There are other systems on the market that use sensors attached to everyday objects, such as teapots or fridge doors, but Dhruv's concept aims to be more exact by making the RFID tags wearable.
“My solution is an RFID tag as part of a self-adhesive waterproof patch,” he said. “I've got a prototype but my vision is to make the tag even smaller and use smaller button batteries so it can be applied comfortably onto the elderly person.
“The battery life is about six or seven months and the patch you would probably need to replace every two weeks. That can be done by a family member.”
The concept also involves an app for smartphones or tablets so family members have a view of the layout of the house and exactly where the older person is.
“It will be a dot showing the person that will be either green or red or orange,” Dhruv said. “Green will be he's all good and he's walking around the house. Red will be he has fallen down and he hasn't moved for a while, and orange will be he hasn't been moving for five minutes, and after that five minutes it will become red.
“There will be smarts with the software that will let you know if they haven't moved for a certain amount of time. That will alert you by a notification to your phone.

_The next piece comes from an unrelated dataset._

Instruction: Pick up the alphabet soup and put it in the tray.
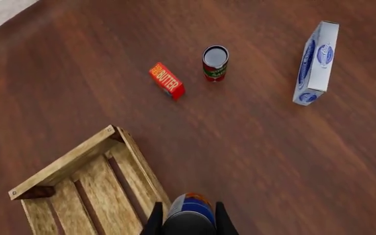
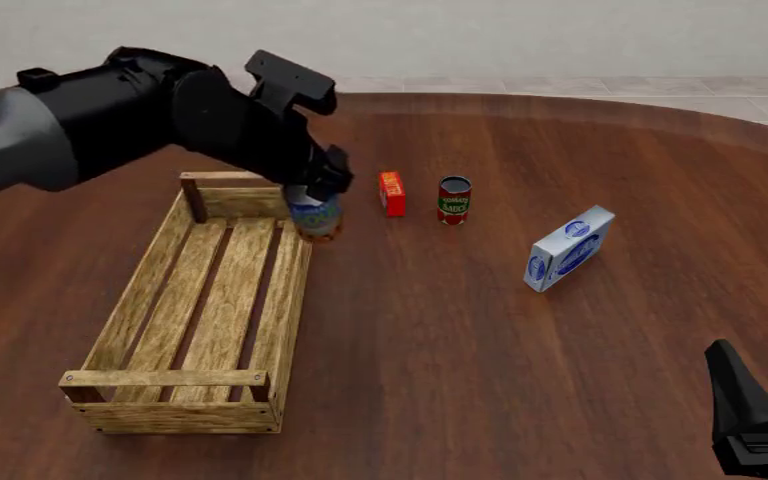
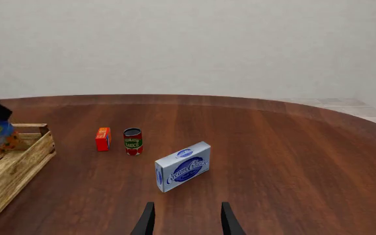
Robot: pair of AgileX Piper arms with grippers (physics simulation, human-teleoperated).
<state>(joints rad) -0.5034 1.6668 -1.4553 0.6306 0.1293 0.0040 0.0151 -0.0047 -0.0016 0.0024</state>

On the phone will be a house plan of the house where it will tell you the accurate location of the elderly person currently, and also track their steps around the house in real time.”
He believes the concept will prove a superior alternative to GPS systems, which rely on the accuracy of satellites and are designed mainly to track a person outside the home, and stationary sensors that do not provide real-time information.